Go through the data and copy every line in which "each" appears.

DATASET CONTENT:
- - -

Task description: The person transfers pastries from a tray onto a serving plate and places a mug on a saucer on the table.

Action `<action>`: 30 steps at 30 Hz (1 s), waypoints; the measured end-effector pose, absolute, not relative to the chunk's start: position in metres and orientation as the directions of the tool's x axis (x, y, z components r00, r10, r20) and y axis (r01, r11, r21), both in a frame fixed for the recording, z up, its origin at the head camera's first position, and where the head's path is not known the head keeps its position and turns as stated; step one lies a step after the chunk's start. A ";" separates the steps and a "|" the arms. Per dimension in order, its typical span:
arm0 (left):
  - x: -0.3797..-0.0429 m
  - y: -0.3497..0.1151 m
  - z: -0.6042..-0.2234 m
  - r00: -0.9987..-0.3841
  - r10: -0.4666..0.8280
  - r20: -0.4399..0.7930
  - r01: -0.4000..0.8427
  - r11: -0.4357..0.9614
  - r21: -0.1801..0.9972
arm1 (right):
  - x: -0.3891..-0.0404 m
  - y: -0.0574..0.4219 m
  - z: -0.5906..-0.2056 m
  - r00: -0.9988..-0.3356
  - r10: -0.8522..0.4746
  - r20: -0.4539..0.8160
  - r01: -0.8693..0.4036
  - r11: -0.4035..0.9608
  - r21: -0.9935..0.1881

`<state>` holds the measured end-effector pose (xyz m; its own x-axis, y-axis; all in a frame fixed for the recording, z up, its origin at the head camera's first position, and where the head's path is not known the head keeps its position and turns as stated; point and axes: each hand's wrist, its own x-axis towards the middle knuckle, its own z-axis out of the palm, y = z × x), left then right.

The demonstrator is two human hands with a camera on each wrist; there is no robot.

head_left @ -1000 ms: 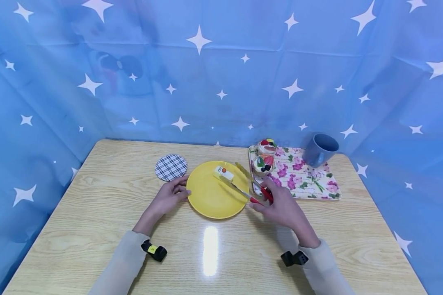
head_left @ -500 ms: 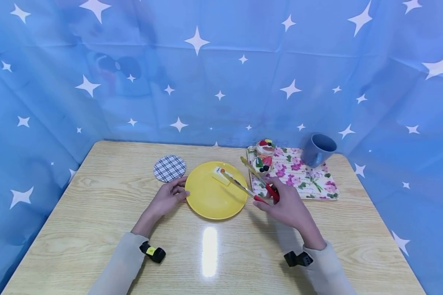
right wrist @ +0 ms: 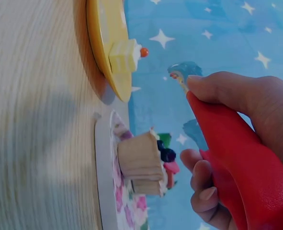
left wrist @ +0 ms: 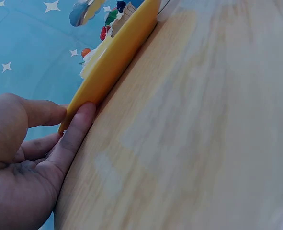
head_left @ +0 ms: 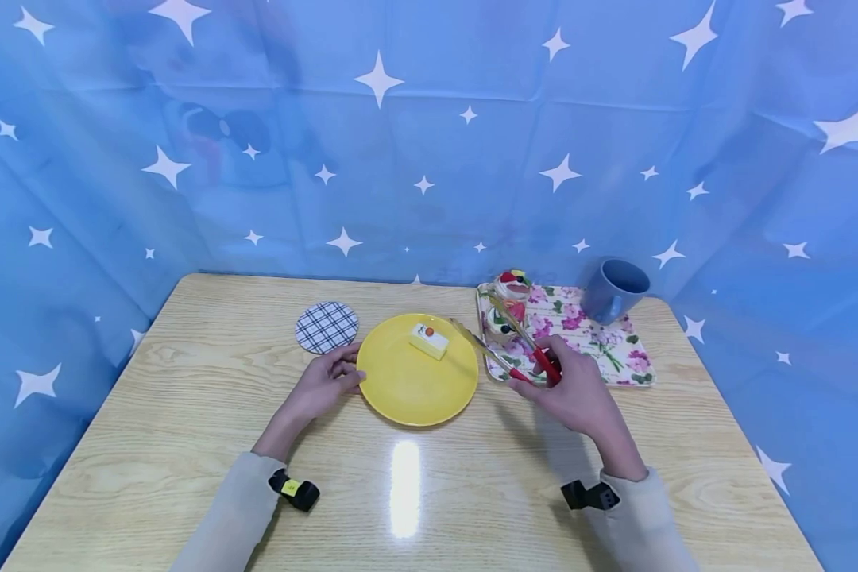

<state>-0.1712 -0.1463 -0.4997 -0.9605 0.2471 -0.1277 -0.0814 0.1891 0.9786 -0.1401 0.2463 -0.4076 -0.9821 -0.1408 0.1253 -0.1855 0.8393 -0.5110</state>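
My left hand [head_left: 327,383] pinches the left rim of a yellow plate [head_left: 407,397], thumb above and fingers beneath, as the left wrist view shows. On the plate's back part sits a small rectangular cake slice [head_left: 429,342] with an orange ball on top. My right hand [head_left: 568,389] grips red-handled metal tongs [right wrist: 246,163]. The tongs are spread apart and hold nothing. One tong arm overlaps the nearer fruit-topped cupcake [right wrist: 140,158] in the head view; the other points toward the plate's right edge. A second fruit-topped cupcake [head_left: 512,283] stands behind the first.
Both cupcakes stand on the left end of a floral tray [head_left: 586,357]. A blue mug [head_left: 612,294] occupies its back right. A checked round coaster [head_left: 326,327] lies behind my left hand. A starry blue curtain [head_left: 429,143] hangs behind the table.
The tongs have come away from the cake slice, which stays on the plate. My right hand has moved right with them toward the tray. The left hand keeps its hold.
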 end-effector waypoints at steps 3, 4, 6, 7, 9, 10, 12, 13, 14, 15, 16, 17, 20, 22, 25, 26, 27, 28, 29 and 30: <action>-0.171 -0.147 -0.499 -0.960 0.249 -0.129 -0.082 0.190 0.978 | -0.141 0.251 -0.406 -0.984 -0.123 0.126 -0.170 0.846 -0.506; -0.171 -0.147 -0.499 -0.960 0.250 -0.129 -0.082 0.189 0.978 | -0.141 0.253 -0.405 -0.985 -0.117 0.125 -0.164 0.849 -0.502; -0.171 -0.147 -0.499 -0.959 0.252 -0.129 -0.082 0.188 0.979 | -0.142 0.256 -0.404 -0.987 -0.107 0.123 -0.154 0.854 -0.497; -0.171 -0.148 -0.499 -0.959 0.252 -0.129 -0.082 0.187 0.979 | -0.143 0.257 -0.404 -0.987 -0.103 0.121 -0.150 0.857 -0.494; -0.171 -0.148 -0.500 -0.960 0.250 -0.128 -0.082 0.187 0.979 | -0.144 0.259 -0.404 -0.988 -0.095 0.118 -0.142 0.859 -0.492; -0.171 -0.148 -0.500 -0.960 0.249 -0.128 -0.082 0.187 0.979 | -0.144 0.261 -0.404 -0.988 -0.095 0.120 -0.142 0.859 -0.491; -0.171 -0.148 -0.500 -0.960 0.248 -0.128 -0.082 0.188 0.979 | -0.145 0.263 -0.404 -0.989 -0.091 0.120 -0.139 0.858 -0.494; -0.171 -0.149 -0.500 -0.960 0.248 -0.128 -0.082 0.188 0.979 | -0.146 0.264 -0.404 -0.989 -0.088 0.122 -0.137 0.859 -0.493; -0.171 -0.149 -0.500 -0.960 0.249 -0.129 -0.082 0.188 0.979 | -0.146 0.265 -0.405 -0.989 -0.086 0.120 -0.135 0.859 -0.495; -0.171 -0.149 -0.500 -0.960 0.249 -0.129 -0.083 0.187 0.979 | -0.146 0.267 -0.405 -0.990 -0.083 0.117 -0.131 0.859 -0.495; -0.171 -0.149 -0.499 -0.959 0.251 -0.129 -0.083 0.184 0.979 | -0.146 0.268 -0.405 -0.990 -0.080 0.117 -0.128 0.860 -0.494; -0.170 -0.149 -0.500 -0.959 0.252 -0.130 -0.084 0.184 0.979 | -0.147 0.269 -0.406 -0.991 -0.075 0.110 -0.120 0.861 -0.493; -0.170 -0.148 -0.500 -0.959 0.252 -0.132 -0.087 0.181 0.980 | -0.148 0.272 -0.407 -0.993 -0.064 0.099 -0.105 0.865 -0.491; -0.170 -0.148 -0.500 -0.959 0.250 -0.132 -0.088 0.180 0.980 | -0.148 0.274 -0.408 -0.994 -0.059 0.095 -0.098 0.868 -0.487; -0.171 -0.147 -0.500 -0.960 0.247 -0.133 -0.089 0.182 0.979 | -0.149 0.276 -0.410 -0.995 -0.053 0.085 -0.088 0.868 -0.488; -0.171 -0.147 -0.500 -0.960 0.248 -0.133 -0.088 0.182 0.979 | -0.150 0.277 -0.410 -0.995 -0.052 0.082 -0.085 0.868 -0.490; -0.171 -0.147 -0.500 -0.960 0.248 -0.133 -0.089 0.183 0.979 | -0.150 0.277 -0.411 -0.996 -0.050 0.080 -0.082 0.867 -0.491; -0.171 -0.147 -0.500 -0.959 0.249 -0.133 -0.088 0.183 0.979 | -0.150 0.278 -0.412 -0.996 -0.048 0.077 -0.079 0.867 -0.492; -0.171 -0.147 -0.500 -0.959 0.250 -0.132 -0.087 0.184 0.979 | -0.151 0.278 -0.412 -0.996 -0.048 0.074 -0.078 0.867 -0.493; -0.171 -0.147 -0.499 -0.959 0.252 -0.131 -0.086 0.183 0.979 | -0.151 0.279 -0.412 -0.996 -0.046 0.072 -0.076 0.866 -0.494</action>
<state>-0.1710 -0.1468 -0.4994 -0.9589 0.2516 -0.1309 -0.0855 0.1835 0.9793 -0.1511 0.2789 -0.4121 -0.9963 -0.0464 0.0718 -0.0760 0.8661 -0.4940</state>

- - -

YOUR SOLUTION:
`<state>` holds the measured end-effector pose (xyz m; its own x-axis, y-axis; all in a frame fixed for the recording, z up, its origin at the head camera's first position, and where the head's path is not known the head keeps its position and turns as stated; point and axes: each hand's wrist, its own x-axis towards the middle knuckle, its own z-axis out of the palm, y = z × x), left then right.
The demonstrator is two human hands with a camera on each wrist; there is no robot.

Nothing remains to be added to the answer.